IBD-Associated Spondyloarthritis
Episodic or chronic inflammatory arthritis can be associated with Crohn’s Disease and Ulcerative Colitis, which are the most common types of inflammatory bowel disease (IBD). Sometimes the musculoskeletal manifestations can flare up even though the gut is in remission. Your gastroenterologist will request consultation from the rheumatologist if it is suspected to assist in getting symptoms under control. This may require adding an oral or injectable medication, or deciding to change the main IBD treatment in conjunction with your gastroenterologist.
Antiphospholipid Syndrome
Antiphospholipid Syndrome (APLS) is characterized by the presence of abnormal proteins in the bloodstream called antiphospholipid antibodies.
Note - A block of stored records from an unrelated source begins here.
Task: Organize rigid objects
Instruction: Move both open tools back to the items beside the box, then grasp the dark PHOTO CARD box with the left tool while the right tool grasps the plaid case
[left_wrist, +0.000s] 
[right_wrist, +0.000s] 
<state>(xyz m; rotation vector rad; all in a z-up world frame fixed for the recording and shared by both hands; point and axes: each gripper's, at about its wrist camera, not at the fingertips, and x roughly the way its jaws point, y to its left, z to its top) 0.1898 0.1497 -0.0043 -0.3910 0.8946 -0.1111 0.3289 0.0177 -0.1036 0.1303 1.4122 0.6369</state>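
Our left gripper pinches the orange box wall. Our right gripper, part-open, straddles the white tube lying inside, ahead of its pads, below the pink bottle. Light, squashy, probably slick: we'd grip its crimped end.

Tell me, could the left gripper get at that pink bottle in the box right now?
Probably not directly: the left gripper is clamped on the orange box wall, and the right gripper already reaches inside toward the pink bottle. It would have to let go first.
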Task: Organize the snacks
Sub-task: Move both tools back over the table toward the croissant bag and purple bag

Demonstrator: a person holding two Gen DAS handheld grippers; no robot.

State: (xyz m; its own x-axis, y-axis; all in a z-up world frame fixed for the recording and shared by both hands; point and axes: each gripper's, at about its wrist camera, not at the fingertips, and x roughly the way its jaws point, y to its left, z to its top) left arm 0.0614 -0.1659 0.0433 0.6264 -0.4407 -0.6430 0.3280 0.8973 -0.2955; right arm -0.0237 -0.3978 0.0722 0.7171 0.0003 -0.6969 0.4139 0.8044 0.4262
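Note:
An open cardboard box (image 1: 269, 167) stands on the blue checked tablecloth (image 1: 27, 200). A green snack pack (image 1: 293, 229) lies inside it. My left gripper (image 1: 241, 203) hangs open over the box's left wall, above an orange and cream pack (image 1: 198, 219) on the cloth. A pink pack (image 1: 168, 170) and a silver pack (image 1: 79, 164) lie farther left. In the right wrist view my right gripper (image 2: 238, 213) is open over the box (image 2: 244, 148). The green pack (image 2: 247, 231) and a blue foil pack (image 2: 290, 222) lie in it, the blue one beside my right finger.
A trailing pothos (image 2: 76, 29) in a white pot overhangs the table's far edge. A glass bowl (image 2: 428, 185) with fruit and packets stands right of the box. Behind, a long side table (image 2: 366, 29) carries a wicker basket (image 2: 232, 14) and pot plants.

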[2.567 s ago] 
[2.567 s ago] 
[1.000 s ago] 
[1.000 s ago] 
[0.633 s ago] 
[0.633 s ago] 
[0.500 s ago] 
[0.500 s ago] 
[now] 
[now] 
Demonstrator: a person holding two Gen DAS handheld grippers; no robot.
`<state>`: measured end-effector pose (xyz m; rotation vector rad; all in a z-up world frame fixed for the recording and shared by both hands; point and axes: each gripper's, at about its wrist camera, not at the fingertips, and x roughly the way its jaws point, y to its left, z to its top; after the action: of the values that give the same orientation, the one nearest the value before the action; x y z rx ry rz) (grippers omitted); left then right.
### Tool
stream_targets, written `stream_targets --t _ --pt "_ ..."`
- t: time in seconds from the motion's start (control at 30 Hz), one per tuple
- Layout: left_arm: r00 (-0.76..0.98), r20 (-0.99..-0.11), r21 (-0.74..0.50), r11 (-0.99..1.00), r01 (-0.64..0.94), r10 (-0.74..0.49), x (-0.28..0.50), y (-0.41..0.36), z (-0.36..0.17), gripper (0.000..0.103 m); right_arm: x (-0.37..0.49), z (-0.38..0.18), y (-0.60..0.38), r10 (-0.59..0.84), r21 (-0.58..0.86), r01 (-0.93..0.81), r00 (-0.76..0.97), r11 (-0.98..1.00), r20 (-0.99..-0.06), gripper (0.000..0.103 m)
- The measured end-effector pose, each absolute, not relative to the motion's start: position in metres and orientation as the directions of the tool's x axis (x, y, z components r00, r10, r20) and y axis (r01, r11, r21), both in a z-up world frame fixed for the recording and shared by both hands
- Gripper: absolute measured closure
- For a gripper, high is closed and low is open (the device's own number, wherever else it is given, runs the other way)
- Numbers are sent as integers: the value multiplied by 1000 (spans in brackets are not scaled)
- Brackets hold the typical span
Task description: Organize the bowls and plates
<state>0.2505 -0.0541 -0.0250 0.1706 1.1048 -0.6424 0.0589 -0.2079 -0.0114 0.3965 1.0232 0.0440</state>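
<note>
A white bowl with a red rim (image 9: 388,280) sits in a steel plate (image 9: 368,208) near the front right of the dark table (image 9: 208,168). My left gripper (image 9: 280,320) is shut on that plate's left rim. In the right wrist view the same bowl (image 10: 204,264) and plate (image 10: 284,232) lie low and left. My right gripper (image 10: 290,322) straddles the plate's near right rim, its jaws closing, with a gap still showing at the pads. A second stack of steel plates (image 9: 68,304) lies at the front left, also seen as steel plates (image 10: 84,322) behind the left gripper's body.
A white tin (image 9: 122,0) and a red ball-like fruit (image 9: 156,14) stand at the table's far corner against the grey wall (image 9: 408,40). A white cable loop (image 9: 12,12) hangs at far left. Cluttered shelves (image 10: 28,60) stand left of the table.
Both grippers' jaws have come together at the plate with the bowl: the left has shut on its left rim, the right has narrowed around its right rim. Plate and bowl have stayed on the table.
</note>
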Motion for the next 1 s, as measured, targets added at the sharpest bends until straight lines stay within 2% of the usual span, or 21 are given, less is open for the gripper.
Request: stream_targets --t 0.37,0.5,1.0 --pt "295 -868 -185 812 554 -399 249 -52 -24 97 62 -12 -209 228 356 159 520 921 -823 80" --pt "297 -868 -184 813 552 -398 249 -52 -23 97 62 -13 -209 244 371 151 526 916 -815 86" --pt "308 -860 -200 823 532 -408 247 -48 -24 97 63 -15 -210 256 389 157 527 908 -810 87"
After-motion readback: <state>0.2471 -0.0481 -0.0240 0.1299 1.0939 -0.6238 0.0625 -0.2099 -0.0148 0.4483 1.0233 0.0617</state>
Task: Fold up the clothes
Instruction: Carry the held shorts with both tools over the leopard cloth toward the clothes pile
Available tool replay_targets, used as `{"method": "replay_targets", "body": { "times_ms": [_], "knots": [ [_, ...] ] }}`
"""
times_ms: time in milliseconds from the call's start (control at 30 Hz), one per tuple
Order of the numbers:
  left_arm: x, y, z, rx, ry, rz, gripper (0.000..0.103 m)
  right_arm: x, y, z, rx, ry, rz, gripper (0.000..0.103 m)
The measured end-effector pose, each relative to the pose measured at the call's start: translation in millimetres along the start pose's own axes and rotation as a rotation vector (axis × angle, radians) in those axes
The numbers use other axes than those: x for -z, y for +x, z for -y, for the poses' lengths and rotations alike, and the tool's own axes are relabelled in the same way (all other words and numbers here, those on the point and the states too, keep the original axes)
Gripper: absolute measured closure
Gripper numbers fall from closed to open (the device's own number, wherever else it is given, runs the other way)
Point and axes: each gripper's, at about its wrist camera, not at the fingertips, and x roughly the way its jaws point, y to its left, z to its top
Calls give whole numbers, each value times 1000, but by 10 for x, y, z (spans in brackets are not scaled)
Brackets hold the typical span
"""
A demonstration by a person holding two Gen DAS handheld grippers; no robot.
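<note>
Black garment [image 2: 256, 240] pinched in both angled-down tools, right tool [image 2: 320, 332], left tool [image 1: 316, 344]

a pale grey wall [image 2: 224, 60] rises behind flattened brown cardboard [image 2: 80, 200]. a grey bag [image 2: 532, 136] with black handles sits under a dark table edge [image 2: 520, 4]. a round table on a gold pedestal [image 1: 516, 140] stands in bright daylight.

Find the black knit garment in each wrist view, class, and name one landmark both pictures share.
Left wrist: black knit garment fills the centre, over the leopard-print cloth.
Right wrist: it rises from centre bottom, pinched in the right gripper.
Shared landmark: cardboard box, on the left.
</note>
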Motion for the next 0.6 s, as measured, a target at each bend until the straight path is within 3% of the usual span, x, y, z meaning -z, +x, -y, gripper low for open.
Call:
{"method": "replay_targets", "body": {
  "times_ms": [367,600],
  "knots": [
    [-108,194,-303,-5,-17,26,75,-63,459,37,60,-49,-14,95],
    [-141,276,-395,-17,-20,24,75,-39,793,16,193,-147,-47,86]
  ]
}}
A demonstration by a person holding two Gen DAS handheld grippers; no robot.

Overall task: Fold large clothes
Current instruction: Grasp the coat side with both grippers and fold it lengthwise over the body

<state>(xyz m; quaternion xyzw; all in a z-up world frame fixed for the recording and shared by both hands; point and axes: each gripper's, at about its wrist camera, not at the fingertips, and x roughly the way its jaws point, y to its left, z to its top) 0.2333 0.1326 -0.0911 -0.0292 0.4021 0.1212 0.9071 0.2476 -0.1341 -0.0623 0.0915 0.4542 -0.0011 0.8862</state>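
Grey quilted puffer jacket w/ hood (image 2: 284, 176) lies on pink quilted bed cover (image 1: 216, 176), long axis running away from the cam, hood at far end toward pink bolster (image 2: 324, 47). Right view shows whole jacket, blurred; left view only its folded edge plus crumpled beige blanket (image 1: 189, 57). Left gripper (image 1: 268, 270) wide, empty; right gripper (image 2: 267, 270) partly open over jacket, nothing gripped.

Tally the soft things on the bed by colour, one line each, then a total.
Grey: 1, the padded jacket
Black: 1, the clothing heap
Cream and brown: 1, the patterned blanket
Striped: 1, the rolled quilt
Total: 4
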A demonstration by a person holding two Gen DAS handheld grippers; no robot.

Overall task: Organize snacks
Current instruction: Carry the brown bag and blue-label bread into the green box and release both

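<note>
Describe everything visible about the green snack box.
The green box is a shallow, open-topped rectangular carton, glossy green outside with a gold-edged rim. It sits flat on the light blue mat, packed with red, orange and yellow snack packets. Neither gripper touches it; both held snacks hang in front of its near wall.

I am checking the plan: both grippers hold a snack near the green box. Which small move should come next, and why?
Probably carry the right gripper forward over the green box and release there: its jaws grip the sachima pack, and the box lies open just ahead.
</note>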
These antibodies can make the blood more prone to clotting in veins and arteries. This can manifest as deep vein thrombosis or clots found in the deep veins of the extremities, pulmonary embolism or a sudden big clot blocking a major lung artery, stroke due to clots in the brain circulation, or recurrent pregnancy losses due to clots in the placenta’s circulation. APLS can occur by itself (primary APLS) or be caused by another underlying condition (secondary APLS), commonly associated with systemic lupus. This more commonly affects women more than men. Some people can have APLS antibodies present in their bloodstream transiently due to other sources of inflammation, and then they go away. Other people can have APLS antibodies present in their bloodstream but not have any manifestations of clots as described. The amount of risk of clotting and the decision to treat with blood thinners and consequent risk of bleeding is a careful decision weighed by your hematologist. When APLS antibodies are found, commonly by your OB/GYN or hematologist, consultation with the rheumatologist is requested to evaluate for the possibility of systemic lupus or other rheumatologic condition.
Leukocytoclastic Vasculitis
A form of small vessel vasculitis, this disease typically presents with a red painful, burning rash starting on the lower extremities, that spreads upward. Small pinpoint rash is called “petechiae” and when they coalesce into big patches of rash that is called “palpable purpura.” Leukocytoclastic vasculitis can be an adverse reaction to medications, due to infections or herald a malignancy, occur idiopathically, or be secondary to a systemic vasculitis or other rheumatologic condition. This is usually biopsied by the dermatologist to confirm the diagnosis. Treatment involves discontinuation of a drug if it is deemed to have caused the rash, or treatment the underlying cause if found. If the rash doesn’t go away on its own or respond to courses of steroids, and if workup of an underlying rheumatologic cause is needed, your dermatologist will request referral for further evaluation and treatment with oral medications, injections or infusion.